Exercise directions:
Give again, exactly as written, each line of the material below starting at the line that contains "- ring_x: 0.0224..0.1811" and ending at the line that contains "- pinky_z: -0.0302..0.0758". Both ends count, and no other line does.

Top of Record excerpts

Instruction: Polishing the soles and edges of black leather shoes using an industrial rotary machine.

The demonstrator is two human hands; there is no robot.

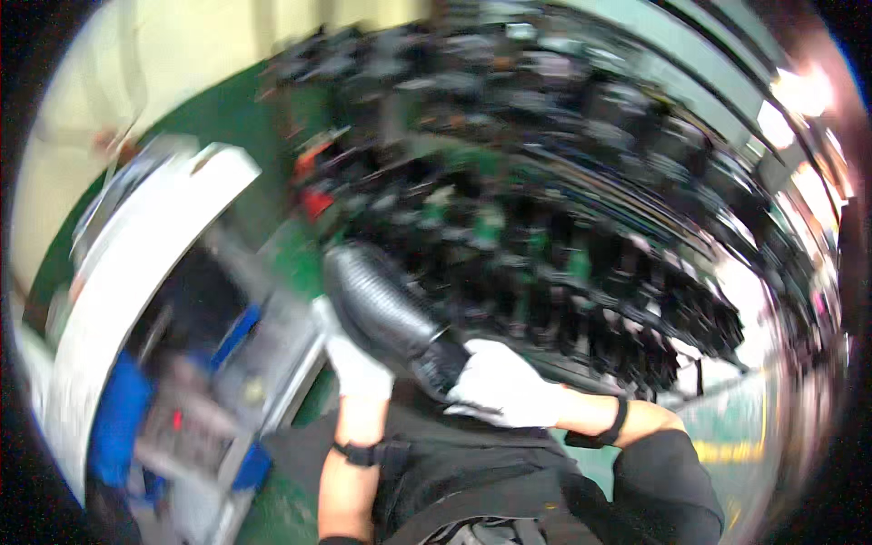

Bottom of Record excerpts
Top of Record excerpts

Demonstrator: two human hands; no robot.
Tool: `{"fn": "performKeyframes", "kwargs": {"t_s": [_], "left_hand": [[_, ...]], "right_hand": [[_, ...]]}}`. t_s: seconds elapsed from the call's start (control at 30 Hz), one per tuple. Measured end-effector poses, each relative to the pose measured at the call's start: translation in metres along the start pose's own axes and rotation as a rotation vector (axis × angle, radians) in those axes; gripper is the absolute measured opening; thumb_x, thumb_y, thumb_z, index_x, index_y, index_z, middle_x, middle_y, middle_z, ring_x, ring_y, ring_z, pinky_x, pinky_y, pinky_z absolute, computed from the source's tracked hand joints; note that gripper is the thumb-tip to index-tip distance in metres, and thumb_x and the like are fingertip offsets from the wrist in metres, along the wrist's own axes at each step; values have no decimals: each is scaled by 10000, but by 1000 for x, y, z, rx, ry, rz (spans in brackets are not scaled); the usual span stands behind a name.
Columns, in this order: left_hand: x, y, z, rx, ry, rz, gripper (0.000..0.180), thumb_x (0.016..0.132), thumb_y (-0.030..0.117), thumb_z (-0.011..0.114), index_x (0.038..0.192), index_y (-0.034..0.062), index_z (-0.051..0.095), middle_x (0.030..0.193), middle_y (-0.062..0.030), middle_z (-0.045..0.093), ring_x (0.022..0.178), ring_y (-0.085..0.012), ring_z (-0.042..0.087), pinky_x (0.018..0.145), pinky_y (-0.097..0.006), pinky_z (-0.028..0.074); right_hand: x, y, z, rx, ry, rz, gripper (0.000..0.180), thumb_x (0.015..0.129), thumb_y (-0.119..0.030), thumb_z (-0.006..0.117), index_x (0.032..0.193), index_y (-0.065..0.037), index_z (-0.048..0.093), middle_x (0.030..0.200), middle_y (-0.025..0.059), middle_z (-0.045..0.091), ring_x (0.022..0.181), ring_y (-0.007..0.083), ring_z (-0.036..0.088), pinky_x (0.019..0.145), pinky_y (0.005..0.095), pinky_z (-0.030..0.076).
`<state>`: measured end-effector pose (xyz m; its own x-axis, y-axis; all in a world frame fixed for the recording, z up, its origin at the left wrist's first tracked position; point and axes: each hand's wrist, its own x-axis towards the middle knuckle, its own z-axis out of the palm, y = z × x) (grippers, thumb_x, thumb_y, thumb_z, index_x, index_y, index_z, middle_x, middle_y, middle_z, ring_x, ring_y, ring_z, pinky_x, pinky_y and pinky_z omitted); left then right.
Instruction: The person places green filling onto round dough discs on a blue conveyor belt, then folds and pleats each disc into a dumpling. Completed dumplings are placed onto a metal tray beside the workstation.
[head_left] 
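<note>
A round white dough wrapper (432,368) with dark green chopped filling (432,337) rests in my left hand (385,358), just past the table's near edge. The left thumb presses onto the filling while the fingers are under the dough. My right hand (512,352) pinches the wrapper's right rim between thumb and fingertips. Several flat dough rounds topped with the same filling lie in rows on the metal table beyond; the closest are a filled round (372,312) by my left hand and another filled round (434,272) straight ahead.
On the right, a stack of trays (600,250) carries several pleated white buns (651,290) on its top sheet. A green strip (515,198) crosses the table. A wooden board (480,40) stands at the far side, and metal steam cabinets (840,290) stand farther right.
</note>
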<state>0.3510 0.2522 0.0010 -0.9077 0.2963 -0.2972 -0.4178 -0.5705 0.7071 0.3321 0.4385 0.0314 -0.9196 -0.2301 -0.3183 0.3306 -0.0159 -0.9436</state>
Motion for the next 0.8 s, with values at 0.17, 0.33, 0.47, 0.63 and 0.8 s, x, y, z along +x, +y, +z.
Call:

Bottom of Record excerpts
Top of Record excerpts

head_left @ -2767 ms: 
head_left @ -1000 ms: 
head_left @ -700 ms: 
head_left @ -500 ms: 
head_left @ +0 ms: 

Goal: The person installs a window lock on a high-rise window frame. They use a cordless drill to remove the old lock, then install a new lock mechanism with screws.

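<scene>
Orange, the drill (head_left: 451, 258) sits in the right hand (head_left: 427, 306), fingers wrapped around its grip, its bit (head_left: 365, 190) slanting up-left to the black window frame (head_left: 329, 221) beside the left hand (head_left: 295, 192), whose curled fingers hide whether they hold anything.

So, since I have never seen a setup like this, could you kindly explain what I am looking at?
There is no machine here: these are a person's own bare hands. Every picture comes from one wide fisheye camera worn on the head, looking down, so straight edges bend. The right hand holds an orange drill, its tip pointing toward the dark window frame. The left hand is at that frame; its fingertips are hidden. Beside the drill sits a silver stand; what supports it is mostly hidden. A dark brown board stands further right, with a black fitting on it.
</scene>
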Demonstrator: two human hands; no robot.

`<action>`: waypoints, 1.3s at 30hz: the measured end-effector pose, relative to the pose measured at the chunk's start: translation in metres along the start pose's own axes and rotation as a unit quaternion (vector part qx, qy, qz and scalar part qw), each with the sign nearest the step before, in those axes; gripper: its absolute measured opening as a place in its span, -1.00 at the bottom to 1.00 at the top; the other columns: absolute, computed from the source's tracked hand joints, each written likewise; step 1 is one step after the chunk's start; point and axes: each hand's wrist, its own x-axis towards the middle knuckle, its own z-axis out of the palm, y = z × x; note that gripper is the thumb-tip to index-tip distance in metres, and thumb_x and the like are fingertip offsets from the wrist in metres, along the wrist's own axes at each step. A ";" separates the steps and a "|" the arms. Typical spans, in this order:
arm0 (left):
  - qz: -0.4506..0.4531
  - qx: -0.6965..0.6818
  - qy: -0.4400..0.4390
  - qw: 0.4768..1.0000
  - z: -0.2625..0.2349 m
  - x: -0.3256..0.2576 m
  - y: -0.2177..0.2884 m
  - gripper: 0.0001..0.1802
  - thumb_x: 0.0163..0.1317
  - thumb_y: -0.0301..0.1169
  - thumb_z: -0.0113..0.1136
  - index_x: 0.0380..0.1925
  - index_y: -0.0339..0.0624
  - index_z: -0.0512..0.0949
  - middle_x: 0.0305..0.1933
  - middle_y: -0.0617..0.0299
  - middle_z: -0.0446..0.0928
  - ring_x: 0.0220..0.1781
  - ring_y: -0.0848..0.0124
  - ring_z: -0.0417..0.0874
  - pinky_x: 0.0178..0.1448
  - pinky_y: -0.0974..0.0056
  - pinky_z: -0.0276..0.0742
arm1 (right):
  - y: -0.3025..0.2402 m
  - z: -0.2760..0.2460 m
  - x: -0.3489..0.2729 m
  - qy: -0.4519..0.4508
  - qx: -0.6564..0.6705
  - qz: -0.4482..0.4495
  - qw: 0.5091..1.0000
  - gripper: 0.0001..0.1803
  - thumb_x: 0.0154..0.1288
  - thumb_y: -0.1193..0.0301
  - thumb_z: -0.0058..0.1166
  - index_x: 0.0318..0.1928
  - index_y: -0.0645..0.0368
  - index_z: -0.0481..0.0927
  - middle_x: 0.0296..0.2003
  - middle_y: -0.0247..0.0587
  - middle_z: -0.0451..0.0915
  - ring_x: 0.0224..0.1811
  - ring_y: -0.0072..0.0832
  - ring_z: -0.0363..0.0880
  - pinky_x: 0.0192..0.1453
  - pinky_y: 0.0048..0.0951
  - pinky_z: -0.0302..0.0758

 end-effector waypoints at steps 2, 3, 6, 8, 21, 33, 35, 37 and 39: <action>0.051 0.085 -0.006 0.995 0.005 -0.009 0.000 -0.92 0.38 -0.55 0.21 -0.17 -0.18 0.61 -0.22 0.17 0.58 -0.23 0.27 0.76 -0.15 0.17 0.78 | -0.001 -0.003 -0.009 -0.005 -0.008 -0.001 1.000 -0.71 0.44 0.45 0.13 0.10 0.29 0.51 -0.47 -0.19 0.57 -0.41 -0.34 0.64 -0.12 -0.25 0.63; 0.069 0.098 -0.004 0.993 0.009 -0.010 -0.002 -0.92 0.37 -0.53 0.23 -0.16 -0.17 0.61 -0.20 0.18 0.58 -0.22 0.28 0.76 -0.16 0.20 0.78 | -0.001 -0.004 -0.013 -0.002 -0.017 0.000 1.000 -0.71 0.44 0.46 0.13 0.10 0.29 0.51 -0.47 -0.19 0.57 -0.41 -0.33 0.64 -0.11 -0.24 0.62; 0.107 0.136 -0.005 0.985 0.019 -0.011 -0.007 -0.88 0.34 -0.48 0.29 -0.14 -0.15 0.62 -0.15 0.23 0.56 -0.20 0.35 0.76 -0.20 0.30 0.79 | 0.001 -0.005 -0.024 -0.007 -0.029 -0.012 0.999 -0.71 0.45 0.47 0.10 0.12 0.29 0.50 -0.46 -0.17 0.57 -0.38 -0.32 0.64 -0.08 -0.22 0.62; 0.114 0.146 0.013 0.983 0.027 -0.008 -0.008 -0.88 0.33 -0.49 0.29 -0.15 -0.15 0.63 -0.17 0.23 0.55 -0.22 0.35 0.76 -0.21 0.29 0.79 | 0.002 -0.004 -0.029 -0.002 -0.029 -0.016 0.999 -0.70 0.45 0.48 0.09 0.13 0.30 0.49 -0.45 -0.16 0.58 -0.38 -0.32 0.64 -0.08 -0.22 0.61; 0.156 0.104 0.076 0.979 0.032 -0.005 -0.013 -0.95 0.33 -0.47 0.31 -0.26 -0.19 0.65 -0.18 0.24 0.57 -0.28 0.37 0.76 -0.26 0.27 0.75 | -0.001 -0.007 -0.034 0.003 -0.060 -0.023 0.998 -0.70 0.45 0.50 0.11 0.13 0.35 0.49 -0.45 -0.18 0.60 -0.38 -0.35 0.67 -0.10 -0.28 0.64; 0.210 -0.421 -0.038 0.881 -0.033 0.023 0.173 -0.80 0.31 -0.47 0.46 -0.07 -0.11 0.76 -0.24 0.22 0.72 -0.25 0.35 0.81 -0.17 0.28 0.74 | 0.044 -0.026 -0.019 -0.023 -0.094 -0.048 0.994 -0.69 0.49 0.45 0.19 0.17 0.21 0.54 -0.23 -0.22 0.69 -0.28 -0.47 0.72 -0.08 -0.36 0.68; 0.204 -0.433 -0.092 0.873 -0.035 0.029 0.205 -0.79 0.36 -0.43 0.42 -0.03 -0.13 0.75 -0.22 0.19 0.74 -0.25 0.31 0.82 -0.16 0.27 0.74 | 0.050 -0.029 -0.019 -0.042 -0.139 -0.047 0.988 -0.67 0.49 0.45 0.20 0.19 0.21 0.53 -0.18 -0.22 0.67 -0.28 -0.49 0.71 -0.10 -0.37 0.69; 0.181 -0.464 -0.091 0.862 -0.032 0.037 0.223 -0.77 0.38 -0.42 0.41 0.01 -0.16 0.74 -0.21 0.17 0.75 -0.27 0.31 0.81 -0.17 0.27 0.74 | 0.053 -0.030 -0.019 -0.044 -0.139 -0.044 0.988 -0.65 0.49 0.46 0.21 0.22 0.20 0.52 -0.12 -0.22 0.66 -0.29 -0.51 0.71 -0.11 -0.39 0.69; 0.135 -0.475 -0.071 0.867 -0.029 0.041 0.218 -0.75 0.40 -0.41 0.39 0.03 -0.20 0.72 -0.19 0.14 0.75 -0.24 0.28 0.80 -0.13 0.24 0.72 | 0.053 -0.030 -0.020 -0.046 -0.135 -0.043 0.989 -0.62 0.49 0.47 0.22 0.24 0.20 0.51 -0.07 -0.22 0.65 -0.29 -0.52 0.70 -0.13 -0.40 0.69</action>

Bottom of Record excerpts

Exercise response:
  - ring_x: 0.0224..0.1811
  - ring_y: -0.0072..0.0832
  - ring_z: -0.0363..0.0880
  - pinky_x: 0.0192..0.1453
  - pinky_y: 0.0048..0.0951
  - pinky_z: -0.0302..0.0758

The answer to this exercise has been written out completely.